++++ Provided data
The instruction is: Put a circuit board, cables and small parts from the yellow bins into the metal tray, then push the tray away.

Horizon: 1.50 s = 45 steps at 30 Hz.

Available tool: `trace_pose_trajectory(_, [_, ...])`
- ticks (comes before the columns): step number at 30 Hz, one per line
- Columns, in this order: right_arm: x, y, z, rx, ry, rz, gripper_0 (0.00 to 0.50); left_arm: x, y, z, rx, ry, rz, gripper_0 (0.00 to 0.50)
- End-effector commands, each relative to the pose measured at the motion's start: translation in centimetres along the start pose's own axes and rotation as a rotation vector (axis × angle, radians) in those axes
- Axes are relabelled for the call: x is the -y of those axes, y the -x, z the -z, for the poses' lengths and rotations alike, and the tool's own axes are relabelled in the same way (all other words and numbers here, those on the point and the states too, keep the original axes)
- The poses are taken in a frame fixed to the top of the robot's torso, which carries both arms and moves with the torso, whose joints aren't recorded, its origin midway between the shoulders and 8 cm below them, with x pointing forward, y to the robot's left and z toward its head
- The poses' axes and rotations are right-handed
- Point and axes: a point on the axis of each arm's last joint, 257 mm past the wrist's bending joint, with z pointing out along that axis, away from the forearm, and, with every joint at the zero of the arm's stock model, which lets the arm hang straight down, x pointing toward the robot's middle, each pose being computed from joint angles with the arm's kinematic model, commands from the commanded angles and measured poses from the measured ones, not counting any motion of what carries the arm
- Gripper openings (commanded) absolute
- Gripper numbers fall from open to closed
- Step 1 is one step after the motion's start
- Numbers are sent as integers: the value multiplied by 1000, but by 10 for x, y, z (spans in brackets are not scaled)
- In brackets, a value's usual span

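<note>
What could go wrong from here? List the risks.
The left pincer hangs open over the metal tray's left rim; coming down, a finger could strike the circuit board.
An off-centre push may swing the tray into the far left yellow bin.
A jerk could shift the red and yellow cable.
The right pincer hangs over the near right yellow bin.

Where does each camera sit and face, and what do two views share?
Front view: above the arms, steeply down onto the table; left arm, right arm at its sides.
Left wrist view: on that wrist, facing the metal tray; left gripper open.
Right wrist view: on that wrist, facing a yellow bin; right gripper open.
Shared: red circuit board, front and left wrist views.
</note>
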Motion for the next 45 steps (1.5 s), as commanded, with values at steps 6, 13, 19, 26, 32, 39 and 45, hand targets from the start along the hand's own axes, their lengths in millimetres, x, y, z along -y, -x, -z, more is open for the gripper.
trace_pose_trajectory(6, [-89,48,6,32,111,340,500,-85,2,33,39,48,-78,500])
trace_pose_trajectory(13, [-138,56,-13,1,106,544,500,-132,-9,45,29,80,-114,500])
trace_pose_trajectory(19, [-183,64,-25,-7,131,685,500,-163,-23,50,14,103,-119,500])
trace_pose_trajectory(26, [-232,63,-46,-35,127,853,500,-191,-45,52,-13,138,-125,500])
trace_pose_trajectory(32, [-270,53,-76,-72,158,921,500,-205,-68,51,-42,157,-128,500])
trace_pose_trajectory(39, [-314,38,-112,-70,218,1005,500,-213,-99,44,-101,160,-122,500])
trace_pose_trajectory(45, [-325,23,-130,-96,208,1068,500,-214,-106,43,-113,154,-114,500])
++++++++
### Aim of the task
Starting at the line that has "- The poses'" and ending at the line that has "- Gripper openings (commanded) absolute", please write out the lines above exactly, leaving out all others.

### Solution to this problem
- The poses' axes and rotations are right-handed
- Point and axes: a point on the axis of each arm's last joint, 257 mm past the wrist's bending joint, with z pointing out along that axis, away from the forearm, and, with every joint at the zero of the arm's stock model, which lets the arm hang straight down, x pointing toward the robot's middle, each pose being computed from joint angles with the arm's kinematic model, commands from the commanded angles and measured poses from the measured ones, not counting any motion of what carries the arm
- Gripper openings (commanded) absolute

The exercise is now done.